Write out all the data again, exactly as it stands.

## Dataset section:

════════

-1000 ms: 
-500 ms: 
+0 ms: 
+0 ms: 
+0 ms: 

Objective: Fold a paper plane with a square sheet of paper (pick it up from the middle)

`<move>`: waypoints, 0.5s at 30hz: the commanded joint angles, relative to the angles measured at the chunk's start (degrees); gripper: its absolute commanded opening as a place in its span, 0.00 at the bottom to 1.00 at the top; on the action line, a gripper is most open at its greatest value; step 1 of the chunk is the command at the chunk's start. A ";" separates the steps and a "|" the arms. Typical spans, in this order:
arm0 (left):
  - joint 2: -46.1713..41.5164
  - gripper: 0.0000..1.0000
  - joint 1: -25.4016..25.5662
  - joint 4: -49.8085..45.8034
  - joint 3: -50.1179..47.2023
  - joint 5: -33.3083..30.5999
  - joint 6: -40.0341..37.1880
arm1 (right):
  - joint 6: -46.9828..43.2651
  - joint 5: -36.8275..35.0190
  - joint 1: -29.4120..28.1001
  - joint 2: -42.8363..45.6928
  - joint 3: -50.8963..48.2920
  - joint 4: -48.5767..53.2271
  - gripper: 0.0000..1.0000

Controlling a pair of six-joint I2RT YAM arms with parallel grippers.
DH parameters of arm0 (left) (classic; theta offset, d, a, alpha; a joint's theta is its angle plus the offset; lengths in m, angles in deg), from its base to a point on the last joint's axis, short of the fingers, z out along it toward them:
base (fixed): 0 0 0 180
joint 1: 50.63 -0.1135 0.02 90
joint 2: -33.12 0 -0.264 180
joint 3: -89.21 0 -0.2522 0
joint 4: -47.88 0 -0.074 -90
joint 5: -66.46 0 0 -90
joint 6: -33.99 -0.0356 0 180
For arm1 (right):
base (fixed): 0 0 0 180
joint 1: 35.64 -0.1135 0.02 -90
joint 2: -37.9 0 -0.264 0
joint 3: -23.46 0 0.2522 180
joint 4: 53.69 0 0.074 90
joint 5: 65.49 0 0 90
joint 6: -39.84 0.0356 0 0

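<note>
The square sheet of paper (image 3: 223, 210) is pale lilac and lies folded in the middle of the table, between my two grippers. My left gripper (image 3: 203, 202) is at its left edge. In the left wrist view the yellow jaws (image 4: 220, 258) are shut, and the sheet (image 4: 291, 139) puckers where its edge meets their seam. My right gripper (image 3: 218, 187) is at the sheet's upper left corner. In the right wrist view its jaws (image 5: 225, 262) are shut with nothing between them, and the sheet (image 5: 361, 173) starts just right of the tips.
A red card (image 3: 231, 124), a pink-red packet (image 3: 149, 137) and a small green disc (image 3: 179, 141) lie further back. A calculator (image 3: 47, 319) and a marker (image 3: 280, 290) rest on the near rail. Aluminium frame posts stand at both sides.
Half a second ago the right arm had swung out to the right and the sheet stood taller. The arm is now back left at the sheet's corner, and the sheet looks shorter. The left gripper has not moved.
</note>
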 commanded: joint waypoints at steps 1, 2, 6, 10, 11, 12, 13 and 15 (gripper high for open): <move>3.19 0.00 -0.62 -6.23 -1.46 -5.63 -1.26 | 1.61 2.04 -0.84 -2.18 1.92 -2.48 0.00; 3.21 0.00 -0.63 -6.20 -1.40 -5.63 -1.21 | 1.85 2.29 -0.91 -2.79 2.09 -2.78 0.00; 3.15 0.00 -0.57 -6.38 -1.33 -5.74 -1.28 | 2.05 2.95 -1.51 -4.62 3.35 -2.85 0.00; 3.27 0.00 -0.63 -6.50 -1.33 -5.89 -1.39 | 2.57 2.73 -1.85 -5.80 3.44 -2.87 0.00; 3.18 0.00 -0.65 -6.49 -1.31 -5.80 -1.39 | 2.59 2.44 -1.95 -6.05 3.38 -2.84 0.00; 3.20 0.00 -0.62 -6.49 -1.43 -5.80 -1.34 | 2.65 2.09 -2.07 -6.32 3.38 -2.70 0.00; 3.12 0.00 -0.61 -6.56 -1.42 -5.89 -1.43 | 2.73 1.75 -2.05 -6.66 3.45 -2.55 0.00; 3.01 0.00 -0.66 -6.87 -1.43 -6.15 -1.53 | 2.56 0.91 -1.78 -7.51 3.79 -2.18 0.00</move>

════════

## The answer:
-1000 ms: 
-500 ms: 
+0 ms: 
+0 ms: 
+0 ms: 

Objective: Fold a paper plane with a square sheet of paper (pick it up from the middle)

`<move>`: waypoints, 0.5s at 30hz: the commanded joint angles, relative to the angles measured at the chunk's start (degrees); gripper: its absolute commanded opening as a place in its span, 0.00 at the bottom to 1.00 at the top; on the action line, a gripper is most open at its greatest value; step 1 of the chunk is the command at the chunk's start. A ";" separates the steps and a "|" the arms. Typical spans, in this order:
arm0 (left):
  - joint 2: -46.1713..41.5164
  - gripper: 0.0000..1.0000
  - joint 1: -25.4016..25.5662
  - joint 4: -49.8085..45.8034
  - joint 3: -50.1179..47.2023
  - joint 5: -33.3083..30.5999
  - joint 6: -40.0341..37.1880
arm1 (right):
  - joint 6: -46.9828..43.2651
  - joint 5: -36.8275..35.0190
  - joint 1: -29.4120..28.1001
  - joint 2: -42.8363..45.6928
  - joint 3: -50.8963..48.2920
  - joint 4: -48.5767..53.2271
  - gripper: 0.0000..1.0000

Controlling a pair of six-joint I2RT YAM arms with parallel grippers.
DH parameters of arm0 (left) (classic; theta offset, d, a, alpha; a joint's theta is its angle plus the offset; lengths in m, angles in deg), from its base to a point on the last joint's axis, short of the fingers, z out along it toward them:
base (fixed): 0 0 0 180
joint 1: 50.63 -0.1135 0.02 90
joint 2: -33.12 0 -0.264 180
joint 3: -89.21 0 -0.2522 0
joint 4: -47.88 0 -0.074 -90
joint 5: -66.46 0 0 -90
joint 6: -33.99 -0.0356 0 180
For arm1 (right):
base (fixed): 0 0 0 180
joint 1: 35.64 -0.1135 0.02 -90
joint 2: -37.9 0 -0.264 0
joint 3: -23.46 0 0.2522 180
joint 4: 53.69 0 0.074 90
joint 5: 65.49 0 0 90
joint 6: -39.84 0.0356 0 0

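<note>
The square sheet of paper (image 3: 223, 210) is pale lilac and lies folded in the middle of the table, between my two grippers. My left gripper (image 3: 203, 202) is at its left edge. In the left wrist view the yellow jaws (image 4: 220, 258) are shut, and the sheet (image 4: 291, 139) puckers where its edge meets their seam. My right gripper (image 3: 218, 187) is at the sheet's upper left corner. In the right wrist view its jaws (image 5: 225, 262) are shut with nothing between them, and the sheet (image 5: 361, 173) starts just right of the tips.
A red card (image 3: 231, 124), a pink-red packet (image 3: 149, 137) and a small green disc (image 3: 179, 141) lie further back. A calculator (image 3: 47, 319) and a marker (image 3: 280, 290) rest on the near rail. Aluminium frame posts stand at both sides.
Half a second ago the right arm had swung out to the right and the sheet stood taller. The arm is now back left at the sheet's corner, and the sheet looks shorter. The left gripper has not moved.
</note>
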 commanded: joint waypoints at steps 1, 2, 6, 10, 11, 12, 13 and 15 (gripper high for open): <move>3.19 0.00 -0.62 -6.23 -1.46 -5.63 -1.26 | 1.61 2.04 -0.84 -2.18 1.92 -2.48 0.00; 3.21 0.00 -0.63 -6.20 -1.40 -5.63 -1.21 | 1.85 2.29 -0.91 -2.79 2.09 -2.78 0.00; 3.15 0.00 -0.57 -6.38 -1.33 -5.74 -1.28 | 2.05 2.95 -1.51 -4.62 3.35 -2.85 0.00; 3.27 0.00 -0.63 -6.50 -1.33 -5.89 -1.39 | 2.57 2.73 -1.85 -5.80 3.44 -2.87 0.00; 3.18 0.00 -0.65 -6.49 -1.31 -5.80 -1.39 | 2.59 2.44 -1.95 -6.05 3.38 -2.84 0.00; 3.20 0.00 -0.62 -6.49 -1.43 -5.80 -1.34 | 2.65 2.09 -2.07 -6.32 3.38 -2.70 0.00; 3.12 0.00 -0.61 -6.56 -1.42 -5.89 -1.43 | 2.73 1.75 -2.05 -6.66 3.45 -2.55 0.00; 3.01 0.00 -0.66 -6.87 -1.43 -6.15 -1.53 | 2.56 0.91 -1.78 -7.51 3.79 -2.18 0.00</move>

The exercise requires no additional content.